In the absence of experimental evidence, the codon composition of an ORF can provide a first indication of whether the ORF will be translated or not. Differences in codon frequencies between genes reflect the specific amino acid abundance as well as the codon usage bias, and are influenced both by selection and drift [70,71]. Algorithms to predict coding sequences often use dicodon instead of codon frequencies, as the former also capture dependencies between adjacent amino acids or nucleotide triplets. We found that ORFs with very low coding scores are in general not translated. One example of this sort was the previously described de novo non-coding gene Poldi [72], which lacked any evidence of translation in the data we analyzed. The group of ORFs that had high coding scores, but lacked conservation in human or rat transcripts, had weak but significant purifying selection signatures. Although there may be different reasons why we did not detect any homologues, such as rapid evolution linked to very short protein size, or loss of the gene in different lineages, this set is probably enriched in genes that have recently evolved de novo [73,74]. For this type of genes, the annotation as coding and non-coding appears to be highly irrelevant, as the two types of genes displayed very similar features in all the analyses performed.
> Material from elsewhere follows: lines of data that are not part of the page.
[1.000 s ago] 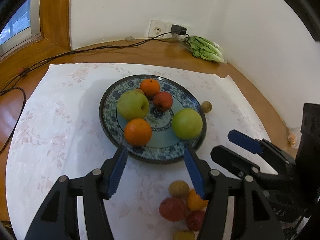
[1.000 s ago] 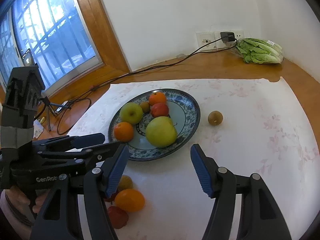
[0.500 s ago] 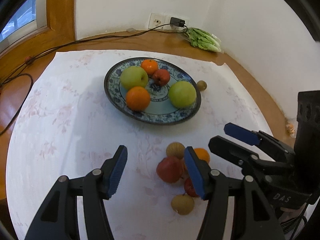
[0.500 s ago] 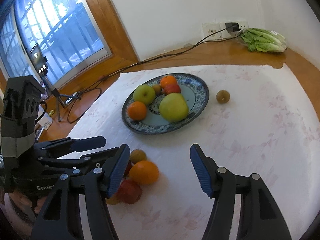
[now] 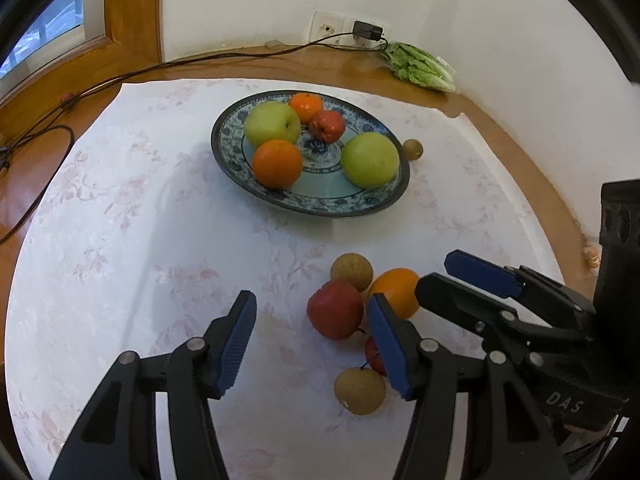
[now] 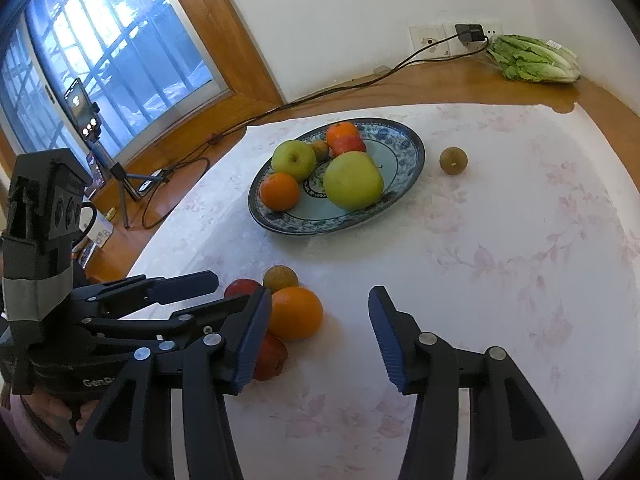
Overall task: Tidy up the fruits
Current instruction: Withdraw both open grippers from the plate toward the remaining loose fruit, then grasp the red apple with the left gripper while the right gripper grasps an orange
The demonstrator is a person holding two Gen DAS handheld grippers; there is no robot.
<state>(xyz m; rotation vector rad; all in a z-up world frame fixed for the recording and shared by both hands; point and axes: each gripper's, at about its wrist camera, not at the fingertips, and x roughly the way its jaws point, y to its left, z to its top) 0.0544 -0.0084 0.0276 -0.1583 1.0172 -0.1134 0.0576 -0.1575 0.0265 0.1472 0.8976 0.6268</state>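
The loose fruit cluster sits near on the white cloth: a red apple [image 5: 336, 309], an orange [image 5: 394, 292], a brown longan-like fruit [image 5: 351, 271]. Only the left wrist view shows a second brown fruit [image 5: 360, 390] nearest the camera. The right wrist view alone reveals a small brown fruit [image 6: 320, 148] on the blue patterned plate [image 6: 404, 140], behind the green apples. The left gripper [image 5: 312, 344] and right gripper [image 6: 316, 336] both hang with jaws wide apart, empty.

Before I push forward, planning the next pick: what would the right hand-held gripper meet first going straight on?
Probably bare tablecloth; the loose orange lies just left of its line.
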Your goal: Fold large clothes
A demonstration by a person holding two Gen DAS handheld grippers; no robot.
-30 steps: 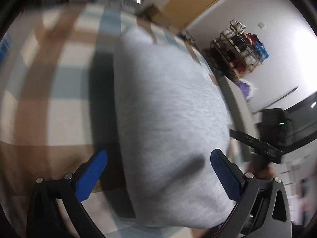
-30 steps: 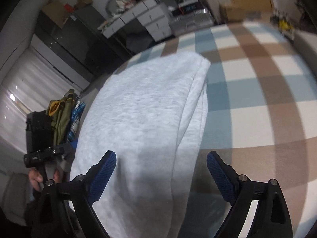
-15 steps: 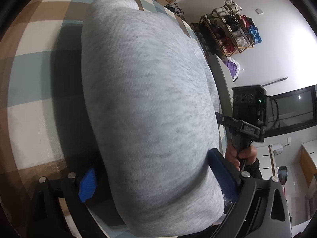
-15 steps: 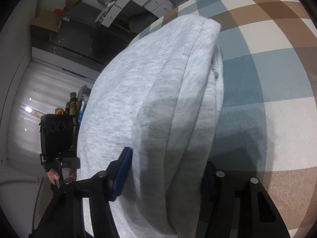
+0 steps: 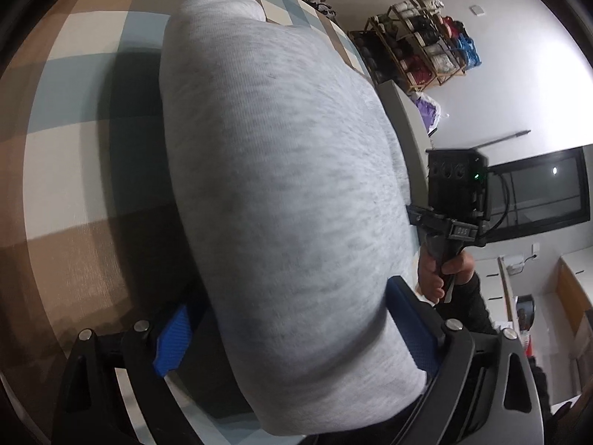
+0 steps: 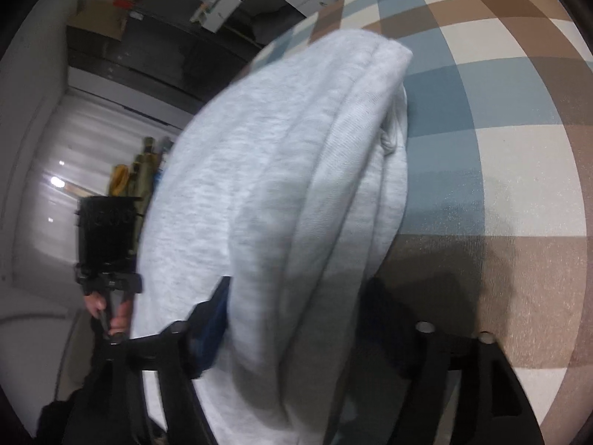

A growing number of protein-coding genes have been reported to have originated de novo from previously non-functional genomic regions [75–83]. These genes encode proteins with unique new sequences, which may have important roles in lineage-specific adaptations. The encoded proteins are usually small and disordered, and have been hypothesized to become longer and more complex over time [79,84,85]. Interestingly, there is recent evidence that many of these genes may have originated from lncRNAs [29,86,87]. This is also consistent with the large number of species-specific transcripts with lncRNA features identified in comparative transcriptomics studies [29,88–90]. The discovery that some non-coding RNAs are translated makes the transition from non-coding/non-functional to coding/functional more plausible, as deleterious polypeptides can be purged by selection [91], and the remaining ones tested for new functions. However, the observation that lncRNAs are translated is by itself inconclusive, as one could also argue that translated lncRNAs are simply mis-annotated functional protein-coding genes. Here we have shown that, for the bulk of translated lncRNAs, this is not the case, because many of the peptides do not show signatures of purifying selection. We propose that the evolutionary neutral translation of lncRNAs represents the missing link between transcribed genomic regions with no coding function and the eventual birth of proteins with new functions.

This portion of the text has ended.